In 2021, right after starting a new term in the face of legal bans, Bukele’s parliamentary loyalists voted to remove the country’s attorney general and five judges on the supreme court. The judges, who had angered him by rejecting coronavirus measures, were replaced by replacements selected by Bukele.

The action mirrored the Hungarian leader's remodeling of the nation's judiciary several years back; the Turkish president's judicial purges recently; and attempts at comparable actions in the Middle Eastern state and the European country.

Undermining Court Autonomy

Analysts explain that the intimidation and verbal assaults in the US can be viewed as attempts to weaken court autonomy in a structure that offers no easy way for the president to remove judges the administration disapproves of.

Leonard, an academic at the university who has studied democratic decline in democracies, said the Trump administration had learned from the models set by strongmen abroad.

“The government is looking around at these achievements and failures. They know they’re not going to be able to enact any laws that would undermine the judiciary,” she said.

Citing examples such as the advisor's persistent assertions of broad presidential authority, she noted: “They openly attack the judiciary by repeating over and over that it is not a equal branch in the separation of powers.

“They persist in reframe the debate by repeating their claim that the president has greater authority than this other co-equal branch, which is not how checks and balances work.”

The professor said: “Justices' only protection is public trust in the authority of their ability to make those decisions. Individual threats on top of eroding trust in courts may make judges think twice about judgments that go against the sitting government, which is, of course, massively problematic for judicial review and for the political system.”

Intimidation Tactics

Kim Lane Scheppele, professor of sociology and international affairs at the Ivy League school, has documented the use of “authoritarian law” by the such as Orbán and Putin, and has warned about rising dangers to judges in the US.

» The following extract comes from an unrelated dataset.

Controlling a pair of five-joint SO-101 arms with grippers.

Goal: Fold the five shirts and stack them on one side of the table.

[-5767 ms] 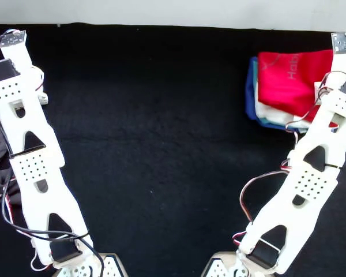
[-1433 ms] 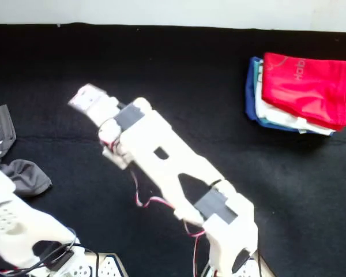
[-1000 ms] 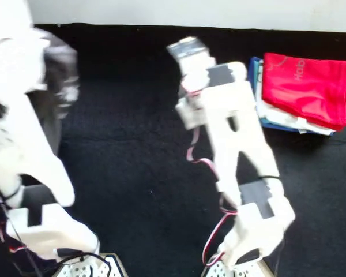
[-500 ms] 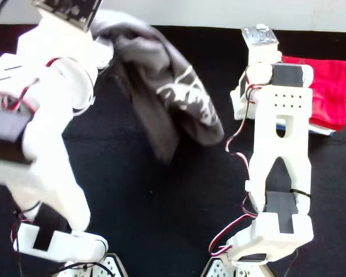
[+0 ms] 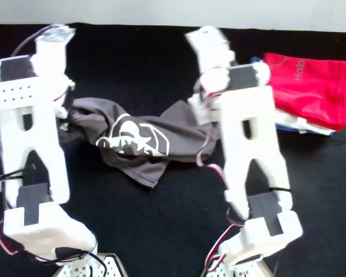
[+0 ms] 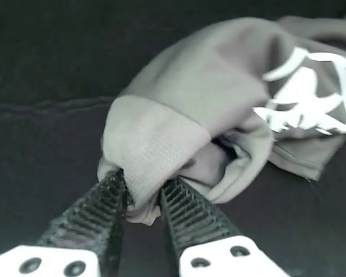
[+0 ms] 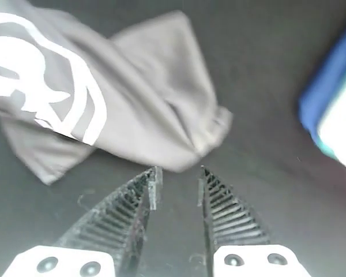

She highlighted a series of so-called “pizza doxxings” recently, in which judges have received unwanted food orders with the customer listed as Daniel Anderl, the child of Judge Esther Salas, who was murdered at the judge’s home in 2020 by a gunman targeting Salas.

“All understands what it means. ‘Your address is known. We’re coming for you,’” the professor said.

“US justices are guarded by the Secret Service and the Marshals Service. And those are both dedicated police units that are placed structurally inside the federal agency. And Pam Bondi has been spearheading the criticism on federal judges.”

Administration Aims

On the government's objectives, the expert said that “removing a federal judge is highly not going to happen because it’s so hard to do. {Right now|Currently

Jack Johnson
Jack Johnson

A tech strategist with over a decade of experience in digital innovation and enterprise solutions.